The hardest part is the moment just before you start saying it. Once you finally start, it slowly gets better, not easier, but better, in that once you say start saying it, and I start to feel the weight lifting off of me and when I notice that she isn't having any bad reaction, that helps too. Sometimes too, I might look at the floor while I say it, or ask her to turn around, or email her while I'm in the session then she checks it right there, stuff like that. Once I get the words out, I end up feeling a relief that I was able to make a step. And, you know once you say it, then it's out there, and you can't take it back, and you're able to deal with it, and at the same time, you know it will never leave that room, so while it's out there, it's safe, and that's comforting for me to think about.

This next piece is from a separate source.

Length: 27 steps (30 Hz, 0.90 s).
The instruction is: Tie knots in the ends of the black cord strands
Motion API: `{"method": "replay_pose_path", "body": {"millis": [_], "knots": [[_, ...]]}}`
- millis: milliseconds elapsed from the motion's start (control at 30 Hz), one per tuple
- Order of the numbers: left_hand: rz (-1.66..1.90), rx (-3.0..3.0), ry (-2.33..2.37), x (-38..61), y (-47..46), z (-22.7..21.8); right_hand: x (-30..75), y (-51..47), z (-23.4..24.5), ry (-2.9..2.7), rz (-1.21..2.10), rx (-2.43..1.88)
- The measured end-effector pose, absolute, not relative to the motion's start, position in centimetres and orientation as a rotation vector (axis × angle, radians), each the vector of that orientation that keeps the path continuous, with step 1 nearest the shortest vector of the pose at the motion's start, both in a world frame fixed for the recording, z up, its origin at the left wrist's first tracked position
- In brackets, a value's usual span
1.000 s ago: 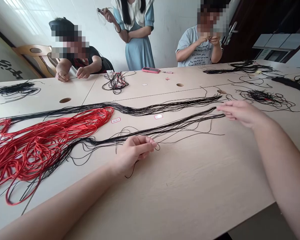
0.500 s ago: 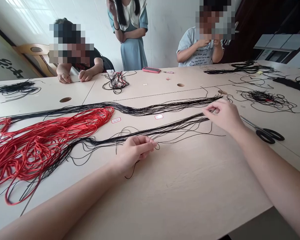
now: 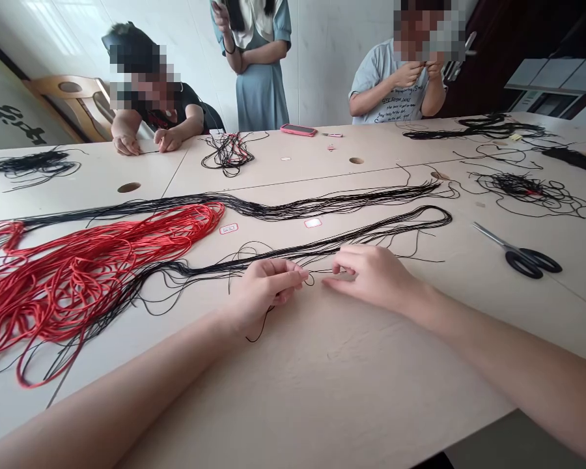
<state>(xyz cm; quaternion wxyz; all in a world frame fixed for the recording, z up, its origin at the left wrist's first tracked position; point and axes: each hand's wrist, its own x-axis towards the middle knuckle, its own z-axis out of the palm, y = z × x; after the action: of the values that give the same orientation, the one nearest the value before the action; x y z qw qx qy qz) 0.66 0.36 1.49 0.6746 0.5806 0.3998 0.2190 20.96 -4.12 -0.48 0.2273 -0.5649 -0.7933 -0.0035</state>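
My left hand rests on the table with its fingers closed on a thin black cord, which forms a small loop at the fingertips. A long bundle of thin black cords runs past it. My right hand lies just to the right, fingers curled at a thin black strand. A second black bundle stretches farther away, and a mass of red cord lies at the left, over the bundles' ends.
Steel scissors with black handles lie at the right on the pale wooden table. Several tangles of black cord and a pink phone lie farther off. Two seated people's hands work cord across the table, and a standing person waits behind.
My right hand has moved left from the far end of the lower bundle to close beside my left hand. The bundle's far end now curves in a loop. The left hand stays put.
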Motion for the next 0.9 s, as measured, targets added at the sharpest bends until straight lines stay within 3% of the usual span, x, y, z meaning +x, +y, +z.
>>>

Hope this answered you're question. I feel like I rambled on and on. Good luck.
 

mylunareclipse

MyPTSD Pro
This happened to me today in a more severe form for the first time with this therapist. Usually, I just cannot talk and that's it. But today couldn't talk, couldn't move, couldn't see, couldn't do anything. Not sure how much time passed, maybe 15-20 min? He didn't do anything I think. He just sat there and I kept going deeper and deeper. Until finally he said: can I help you, and I flinched with fear and slightly started coming back. Not sure what I wanted/needed him to do. I feel so alone in these episodes.
 

katz

MyPTSD Pro
@Skywatcher - what does your T do to help ground/bring you back when you dissociate especially when you’re experiencing difficult feelings? Does she say or do anything that you find particularly helpful and/or reassuring? I’m looking for new things to try when I feel unsafe in session hoping that can I speak when I feel safer... Self soothing is still too uncomfortable/hard even after several years; my T and I have a solid working relationship, but trust is still extremely difficult because I keep getting re-traumatized by other healthcare professionals.

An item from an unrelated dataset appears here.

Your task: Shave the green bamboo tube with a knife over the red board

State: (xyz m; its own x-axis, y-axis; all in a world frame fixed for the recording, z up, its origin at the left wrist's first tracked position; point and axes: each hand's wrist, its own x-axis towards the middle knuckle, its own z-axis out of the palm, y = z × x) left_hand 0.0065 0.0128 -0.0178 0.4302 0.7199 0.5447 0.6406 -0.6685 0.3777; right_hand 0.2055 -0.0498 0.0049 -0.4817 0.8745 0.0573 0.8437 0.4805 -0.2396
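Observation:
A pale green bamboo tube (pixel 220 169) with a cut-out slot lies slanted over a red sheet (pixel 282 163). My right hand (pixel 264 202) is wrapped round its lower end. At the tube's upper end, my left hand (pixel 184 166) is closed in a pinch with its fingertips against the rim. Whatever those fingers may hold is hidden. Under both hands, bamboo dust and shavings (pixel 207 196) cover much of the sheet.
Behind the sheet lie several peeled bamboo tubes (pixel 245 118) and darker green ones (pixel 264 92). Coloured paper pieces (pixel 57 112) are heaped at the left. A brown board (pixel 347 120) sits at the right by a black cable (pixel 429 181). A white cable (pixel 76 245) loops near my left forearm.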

I learned to just look around the room and to assure myself that this is where I am now and that "it was all in the past". "They can't hurt you again -no one can".

It may take a few minutes to convince myself and I may even get up and walk around or use the bathroom. But, it gets me thru it. Sometimes I can even look inside me and try to figure out what it is that triggered me. When I figure it out, (color of the chair, sound of the clock) then I can tell myself what it is and "poof" the scared part is gone- and usually doesn't return. Whew!